──────── Collected material ────────

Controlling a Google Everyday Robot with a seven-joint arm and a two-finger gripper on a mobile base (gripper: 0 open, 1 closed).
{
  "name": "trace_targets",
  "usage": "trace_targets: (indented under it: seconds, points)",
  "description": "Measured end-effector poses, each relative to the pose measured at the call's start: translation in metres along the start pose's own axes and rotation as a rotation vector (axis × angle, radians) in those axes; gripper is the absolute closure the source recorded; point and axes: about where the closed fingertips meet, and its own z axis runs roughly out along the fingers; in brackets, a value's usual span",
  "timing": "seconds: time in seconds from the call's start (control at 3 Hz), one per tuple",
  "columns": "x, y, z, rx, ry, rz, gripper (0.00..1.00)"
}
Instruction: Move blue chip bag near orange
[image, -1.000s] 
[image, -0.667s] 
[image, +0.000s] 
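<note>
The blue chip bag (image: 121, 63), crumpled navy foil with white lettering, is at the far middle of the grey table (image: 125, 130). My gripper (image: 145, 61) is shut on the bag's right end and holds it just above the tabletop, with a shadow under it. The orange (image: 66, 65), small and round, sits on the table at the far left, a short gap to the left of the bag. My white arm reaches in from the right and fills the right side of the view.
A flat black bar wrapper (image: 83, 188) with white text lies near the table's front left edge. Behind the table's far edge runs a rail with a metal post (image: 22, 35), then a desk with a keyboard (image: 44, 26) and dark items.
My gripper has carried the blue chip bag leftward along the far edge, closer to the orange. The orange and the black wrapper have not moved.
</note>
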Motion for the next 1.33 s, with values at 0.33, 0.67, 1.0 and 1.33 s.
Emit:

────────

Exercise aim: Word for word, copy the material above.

Answer area:
Controlling a Google Everyday Robot with a seven-joint arm and a two-finger gripper on a mobile base (gripper: 0 open, 1 closed).
{
  "name": "trace_targets",
  "usage": "trace_targets: (indented under it: seconds, points)",
  "description": "Measured end-effector poses, each relative to the pose measured at the call's start: translation in metres along the start pose's own axes and rotation as a rotation vector (axis × angle, radians) in those axes; gripper is the absolute closure the source recorded; point and axes: about where the closed fingertips meet, and its own z axis runs roughly out along the fingers; in brackets, a value's usual span",
  "timing": "seconds: time in seconds from the call's start (control at 3 Hz), one per tuple",
  "columns": "x, y, z, rx, ry, rz, gripper (0.00..1.00)"
}
Instruction: Move blue chip bag near orange
[image, -1.000s] 
[image, -0.667s] 
[image, +0.000s] 
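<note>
The blue chip bag (image: 121, 63), crumpled navy foil with white lettering, is at the far middle of the grey table (image: 125, 130). My gripper (image: 145, 61) is shut on the bag's right end and holds it just above the tabletop, with a shadow under it. The orange (image: 66, 65), small and round, sits on the table at the far left, a short gap to the left of the bag. My white arm reaches in from the right and fills the right side of the view.
A flat black bar wrapper (image: 83, 188) with white text lies near the table's front left edge. Behind the table's far edge runs a rail with a metal post (image: 22, 35), then a desk with a keyboard (image: 44, 26) and dark items.
My gripper has carried the blue chip bag leftward along the far edge, closer to the orange. The orange and the black wrapper have not moved.
</note>
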Motion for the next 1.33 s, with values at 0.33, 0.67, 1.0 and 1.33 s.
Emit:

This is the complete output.